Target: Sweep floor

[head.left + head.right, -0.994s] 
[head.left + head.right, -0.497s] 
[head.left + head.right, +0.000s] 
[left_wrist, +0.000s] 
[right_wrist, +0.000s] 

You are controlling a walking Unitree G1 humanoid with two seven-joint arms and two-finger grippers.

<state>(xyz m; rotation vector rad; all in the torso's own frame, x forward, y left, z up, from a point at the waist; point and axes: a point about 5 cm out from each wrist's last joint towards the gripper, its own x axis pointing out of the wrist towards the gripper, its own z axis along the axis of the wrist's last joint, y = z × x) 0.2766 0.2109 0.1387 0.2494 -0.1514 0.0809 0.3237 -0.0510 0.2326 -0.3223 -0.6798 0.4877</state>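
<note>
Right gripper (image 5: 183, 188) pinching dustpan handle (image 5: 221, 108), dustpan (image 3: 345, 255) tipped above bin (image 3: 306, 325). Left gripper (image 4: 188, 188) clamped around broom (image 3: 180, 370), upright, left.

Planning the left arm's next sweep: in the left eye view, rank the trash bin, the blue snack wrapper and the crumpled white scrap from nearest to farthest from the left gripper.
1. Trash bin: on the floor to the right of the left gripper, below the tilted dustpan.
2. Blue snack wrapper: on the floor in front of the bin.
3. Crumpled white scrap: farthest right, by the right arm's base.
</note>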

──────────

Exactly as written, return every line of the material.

Target: Sweep floor

[head.left + head.right, -0.994s] 
[head.left + head.right, -0.497s] 
[head.left + head.right, +0.000s] 
[left_wrist, +0.000s] 
[right_wrist, +0.000s] 

You are controlling a walking Unitree G1 humanoid with two seven-joint arms and two-finger grippers.

<state>(xyz m; rotation vector rad; all in the torso's own frame, x forward, y left, z up, from a point at the waist; point and axes: a point about 5 cm out from each wrist's last joint towards the gripper, its own x axis pointing out of the wrist towards the gripper, its own z axis along the axis of the wrist's last joint, y = z × x) 0.2766 0.2109 0.1387 0.2494 -0.1514 0.0809 0.3237 -0.0510 0.2326 -0.3223 -0.6798 0.4877</state>
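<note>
Right gripper (image 5: 183, 188) pinching dustpan handle (image 5: 221, 108), dustpan (image 3: 345, 255) tipped above bin (image 3: 306, 325). Left gripper (image 4: 188, 188) clamped around broom (image 3: 180, 370), upright, left.

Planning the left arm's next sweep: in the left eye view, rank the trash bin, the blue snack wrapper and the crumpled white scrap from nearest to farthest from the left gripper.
1. Trash bin: on the floor to the right of the left gripper, below the tilted dustpan.
2. Blue snack wrapper: on the floor in front of the bin.
3. Crumpled white scrap: farthest right, by the right arm's base.
</note>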

That concludes the output.